Hierarchical Entropy Disruption for Ransomware Detection: A Computationally-Driven Framework

TL;DR

This paper presents a hierarchical entropy disruption framework for ransomware detection that effectively identifies malicious encryption activities by analyzing entropy deviations across system levels, offering high accuracy with low computational cost.

Contribution

It introduces a novel entropy-based detection framework that captures behavioral anomalies at multiple system levels, improving early detection of ransomware variants over traditional methods.

Findings

High detection accuracy across multiple ransomware variants

Low computational overhead suitable for real-time deployment

Resilience against obfuscation techniques in ransomware detection

Abstract

The rapid evolution of encryption-based threats has rendered conventional detection mechanisms increasingly ineffective against sophisticated attack strategies. Monitoring entropy variations across hierarchical system levels offers an alternative approach to identifying unauthorized data modifications without relying on static signatures. A framework leveraging hierarchical entropy disruption was introduced to analyze deviations in entropy distributions, capturing behavioral anomalies indicative of malicious encryption operations. Evaluating the framework across multiple ransomware variants demonstrated its capability to achieve high detection accuracy while maintaining minimal computational overhead. Entropy distributions across different system directories revealed that encryption activities predominantly targeted user-accessible files, aligning with observed attacker strategies.

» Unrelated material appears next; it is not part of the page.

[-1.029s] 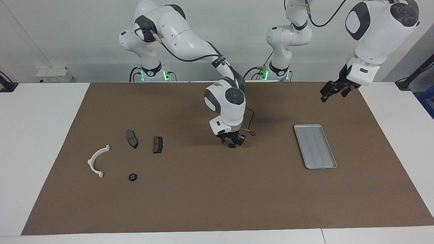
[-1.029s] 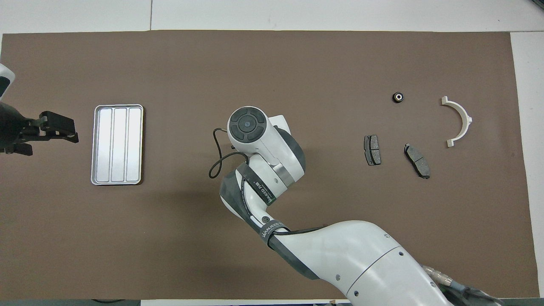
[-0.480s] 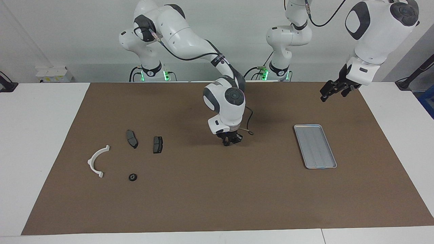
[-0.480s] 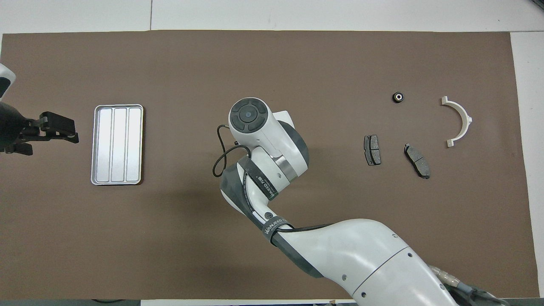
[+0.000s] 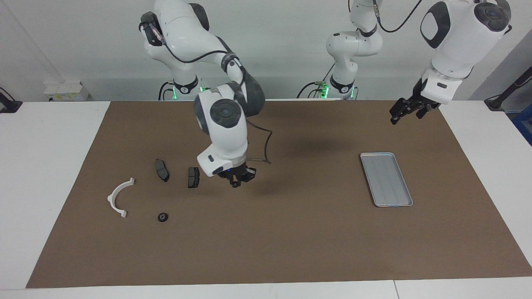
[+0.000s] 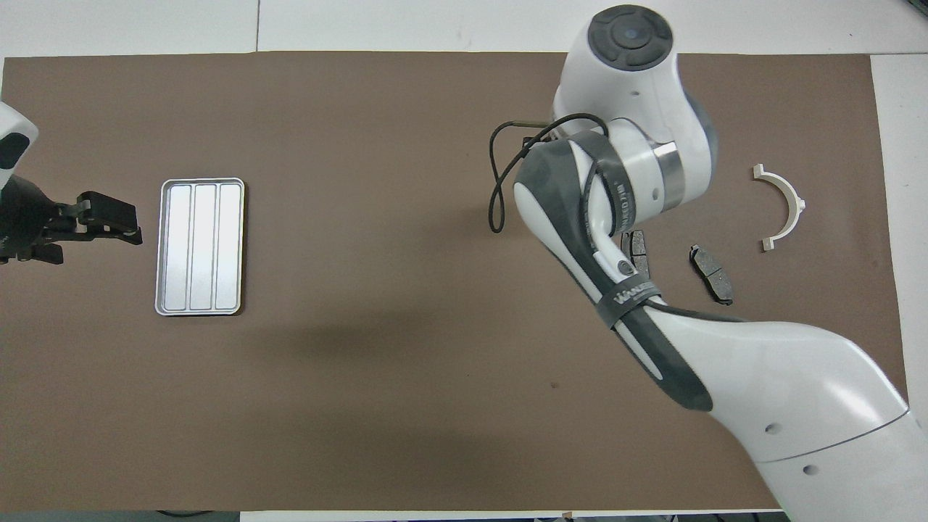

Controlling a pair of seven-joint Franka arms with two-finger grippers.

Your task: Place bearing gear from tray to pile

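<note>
The left gripper [image 5: 401,114] waited in the air over the brown mat [image 5: 291,232] at the left arm's end of the table [image 5: 50,166], its fingers spread and empty. The tray [image 5: 386,178] lay flat, farther from the robots than that spot, with nothing on its ridged floor.

The right gripper [image 5: 237,177] hung low over the mat, just beside the brake pad [image 5: 193,177] that lay closest to the tray. Its fingers were pinched together. Whether a small dark part sat between the tips could not be told, and the overhead view hid them under the wrist. The second brake pad [image 5: 161,170] lay beside the first, toward the right arm's end. The white bracket [image 5: 117,197] sat a little farther from the robots.

Farthest out, one bearing gear [image 5: 163,216] lay on the mat near the bracket, apart from both pads, so it was in the pile.

If the right fingers did carry a gear, the carry looked close to its end. The sound way was to travel on over the pads with enough height to clear them. It would then settle on bare mat between the pads and the lying gear. The fingers should part only once the part touched down, since a round piece dropped from height would likely roll away.
</note>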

Detection latency analysis indicated that early-stage identification was feasible, mitigating potential data loss before critical system impact occurred. The framework's ability to operate efficiently in real-time environments was validated through an assessment of resource utilization, confirming a balanced trade-off between detection precision and computational efficiency. Comparative benchmarking against established detection methods highlighted the limitations of conventional approaches in identifying novel ransomware variants, whereas entropy-based anomaly detection provided resilience against obfuscation techniques.